I am trying to parse a file using the amazing python library pyparsing but I am having a lot of problems...
The file I am trying to parse is something like:
sectionOne:
list:
- XXitem
- XXanotherItem
key1: value1
product: milk
release: now
subSection:
skey : sval
slist:
- XXitem
mods:
- XXone
- XXtwo
version: last
sectionTwo:
base: base-0.1
config: config-7.0-7
As you can see is an indented configuration file, and this is more or less how I have tried to define the grammar
- The file can have one or more sections
- Each section is formed by a section name and a section content.
- Each section have an indented content
- Each section content can have one or more pairs of key/value or a subsection.
- Each value can be just a single word or a list of items.
- A list of items is a group of one or more items.
- Each item is an HYPHEN + a name starting with 'XX'
I have tried to create this grammar using pyparsing but with no success.
import pprint
import pyparsing
NEWLINE = pyparsing.LineEnd().suppress()
VALID_CHARACTERS = pyparsing.srange("[a-zA-Z0-9_\-\.]")
COLON = pyparsing.Suppress(pyparsing.Literal(":"))
HYPHEN = pyparsing.Suppress(pyparsing.Literal("-"))
XX = pyparsing.Literal("XX")
list_item = HYPHEN + pyparsing.Combine(XX + pyparsing.Word(VALID_CHARACTERS))
list_of_items = pyparsing.Group(pyparsing.OneOrMore(list_item))
key = pyparsing.Word(VALID_CHARACTERS) + COLON
pair_value = pyparsing.Word(VALID_CHARACTERS) + NEWLINE
value = (pair_value | list_of_items)
pair = pyparsing.Group(key + value)
indentStack = [1]
section = pyparsing.Forward()
section_name = pyparsing.Word(VALID_CHARACTERS) + COLON
section_value = pyparsing.OneOrMore(pair | section)

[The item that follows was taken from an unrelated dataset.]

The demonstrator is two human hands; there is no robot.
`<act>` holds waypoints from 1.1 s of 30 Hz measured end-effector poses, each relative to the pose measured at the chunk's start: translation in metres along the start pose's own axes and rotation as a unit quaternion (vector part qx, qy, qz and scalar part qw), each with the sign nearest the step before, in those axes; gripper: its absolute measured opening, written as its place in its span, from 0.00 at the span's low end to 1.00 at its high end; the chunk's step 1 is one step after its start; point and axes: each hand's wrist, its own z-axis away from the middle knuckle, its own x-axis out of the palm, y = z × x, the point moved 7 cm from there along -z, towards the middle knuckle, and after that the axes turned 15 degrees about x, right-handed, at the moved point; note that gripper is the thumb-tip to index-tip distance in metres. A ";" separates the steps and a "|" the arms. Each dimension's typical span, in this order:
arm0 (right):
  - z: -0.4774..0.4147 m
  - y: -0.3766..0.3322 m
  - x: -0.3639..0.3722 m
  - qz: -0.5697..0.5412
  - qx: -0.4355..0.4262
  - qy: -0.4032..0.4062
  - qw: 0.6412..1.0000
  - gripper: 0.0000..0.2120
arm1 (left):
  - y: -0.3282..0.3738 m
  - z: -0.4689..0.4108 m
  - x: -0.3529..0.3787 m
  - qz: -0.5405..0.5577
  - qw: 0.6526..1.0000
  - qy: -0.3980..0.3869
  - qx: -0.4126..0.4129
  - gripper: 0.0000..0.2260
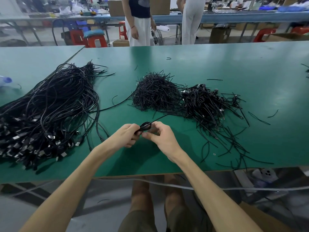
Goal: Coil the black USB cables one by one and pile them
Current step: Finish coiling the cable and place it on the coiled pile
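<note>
A small coil of black USB cable [145, 126] is held above the green table [217, 64], just in front of me. My left hand [127, 135] grips the coil from the left. My right hand [161, 138] pinches it from the right, thumb and fingers closed on the loops. A loose tail of the same cable runs up and right toward the piles. A big heap of uncoiled black USB cables [50, 111] with metal plugs lies at the left. A pile of coiled cables [202, 101] lies at the right.
A mound of short black twist ties [155, 92] sits in the middle, beside the coiled pile; stray ties are scattered to the right. Two people stand beyond the table's far edge. A blue-capped bottle [5, 80] lies at the far left.
</note>
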 end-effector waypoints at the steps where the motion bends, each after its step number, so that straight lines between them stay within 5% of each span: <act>1: -0.001 0.001 -0.001 -0.003 0.003 0.007 1.000 0.07 | 0.000 -0.001 0.000 0.008 1.000 0.018 0.000 0.14; 7: -0.003 0.007 -0.004 -0.017 0.012 0.011 1.000 0.08 | -0.002 -0.004 0.001 -0.025 0.998 0.048 0.018 0.13; 16: 0.000 0.007 -0.010 -0.077 0.022 0.028 0.996 0.04 | 0.005 -0.002 0.001 -0.251 0.960 0.067 0.107 0.16; 20: 0.002 0.007 -0.015 -0.044 0.018 0.080 0.996 0.02 | 0.004 0.002 0.007 -0.219 0.970 0.060 0.088 0.08; 33: 0.002 0.006 -0.012 -0.122 0.014 0.004 0.992 0.01 | 0.022 0.014 0.004 -0.251 0.946 -0.115 0.172 0.28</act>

section_content = pyparsing.indentedBlock(section_value, indentStack, True)
section << pyparsing.Group(section_name + section_content)

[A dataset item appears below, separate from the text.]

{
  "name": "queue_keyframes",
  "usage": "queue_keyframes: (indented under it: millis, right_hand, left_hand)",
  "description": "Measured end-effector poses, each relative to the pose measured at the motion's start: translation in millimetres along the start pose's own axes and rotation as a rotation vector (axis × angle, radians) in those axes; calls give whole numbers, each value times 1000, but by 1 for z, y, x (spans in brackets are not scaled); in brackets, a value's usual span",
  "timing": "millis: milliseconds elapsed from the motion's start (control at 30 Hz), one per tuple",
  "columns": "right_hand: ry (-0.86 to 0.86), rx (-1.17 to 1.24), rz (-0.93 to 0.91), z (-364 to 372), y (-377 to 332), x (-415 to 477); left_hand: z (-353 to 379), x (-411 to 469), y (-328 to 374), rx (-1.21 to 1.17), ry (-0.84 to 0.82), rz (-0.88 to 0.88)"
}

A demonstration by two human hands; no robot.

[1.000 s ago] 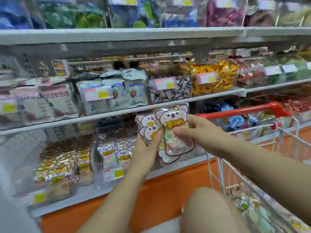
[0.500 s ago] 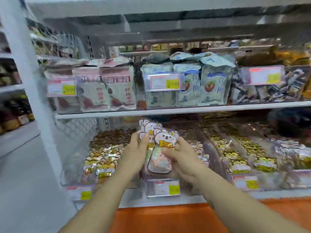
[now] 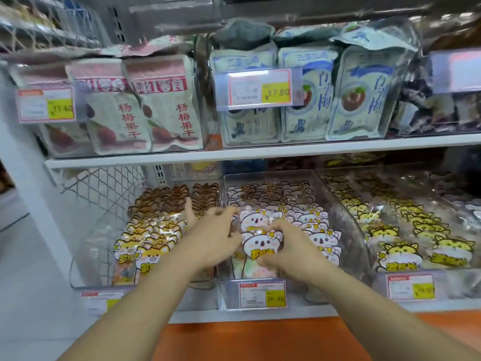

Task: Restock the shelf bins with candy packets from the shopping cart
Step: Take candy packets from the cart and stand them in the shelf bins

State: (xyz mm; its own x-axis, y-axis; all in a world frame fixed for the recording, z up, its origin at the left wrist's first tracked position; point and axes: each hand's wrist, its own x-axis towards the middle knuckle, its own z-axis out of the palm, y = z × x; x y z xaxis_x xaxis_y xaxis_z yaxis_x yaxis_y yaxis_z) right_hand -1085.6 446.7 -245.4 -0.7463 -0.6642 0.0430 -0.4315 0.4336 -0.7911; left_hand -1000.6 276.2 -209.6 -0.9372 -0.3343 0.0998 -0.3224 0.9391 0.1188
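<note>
Two koala-shaped candy packets (image 3: 260, 243) stand upright at the front of the clear middle bin (image 3: 335, 204) on the lower shelf, in front of several like packets. My right hand (image 3: 286, 243) grips the front packet, thumb on its face and fingers curled over its right edge. My left hand (image 3: 210, 235) is at the packets' left side, its blurred fingers stretched toward them and the thumb raised apart. The shopping cart is out of view.
A clear bin of fox-shaped packets (image 3: 145, 246) stands to the left, and a bin of yellow cat-shaped packets (image 3: 406, 238) to the right. The upper shelf (image 3: 260, 152) holds bins of tall dried-fruit bags. Price tags (image 3: 263, 294) front the bins. An orange base (image 3: 260, 340) runs below.
The view turned left and away from the cart. Both hands carried the koala packets down from mid-air into the front of the middle bin, and the left hand's fingers have spread.
</note>
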Motion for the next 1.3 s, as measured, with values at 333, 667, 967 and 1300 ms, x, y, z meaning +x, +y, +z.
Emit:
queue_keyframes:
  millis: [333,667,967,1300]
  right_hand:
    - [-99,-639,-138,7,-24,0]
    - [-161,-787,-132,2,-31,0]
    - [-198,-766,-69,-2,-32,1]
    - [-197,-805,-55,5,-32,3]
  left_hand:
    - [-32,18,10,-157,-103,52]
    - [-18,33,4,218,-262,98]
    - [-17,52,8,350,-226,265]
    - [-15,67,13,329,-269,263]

parser = pyparsing.OneOrMore(section)
def main():
try:
with open('simple.info', 'r') as content_file:
content = content_file.read()
print "content:\n", content
print "\n"
result = parser.parseString(content)
print "result1:\n", result
print "len", len(result)
pprint.pprint(result.asList())
except pyparsing.ParseException, err:
print err.line
print " " * (err.column - 1) + "^"
print err
except pyparsing.ParseFatalException, err:
print err.line
print " " * (err.column - 1) + "^"
print err
if __name__ == '__main__':
main()
This is the result :
result1:
[['sectionOne', [[['list', ['XXitem', 'XXanotherItem']], ['key1', 'value1'], ['product', 'milk'], ['release', 'now'], ['subSection', [[['skey', 'sval'], ['slist', ['XXitem']], ['mods', ['XXone', 'XXtwo']], ['version', 'last']]]]]]], ['sectionTwo', [[['base', 'base-0.1'], ['config', 'config-7.0-7']]]]]
len 2
[
['sectionOne',
[[
['list', ['XXitem', 'XXanotherItem']],
['key1', 'value1'],
['product', 'milk'],
['release', 'now'],
['subSection',
[[
['skey', 'sval'],
['slist', ['XXitem']],
['mods', ['XXone', 'XXtwo']],
['version', 'last']
]]
]
]]
],
['sectionTwo',
[[
['base', 'base-0.1'],
['config', 'config-7.0-7']
]]
]
]
As you can see I have two main problems:
1.- Each section content is nested twice into a list
2.- the key "version" is parsed inside the "subSection" when it belongs to the "sectionOne"
My real target is to be able to get a structure of python nested dictionaries with the keys and values to easily extract the info for each field, but the pyparsing.Dict is something obscure to me.
Could anyone please help me ?
Thanks in advance
( sorry for the long post )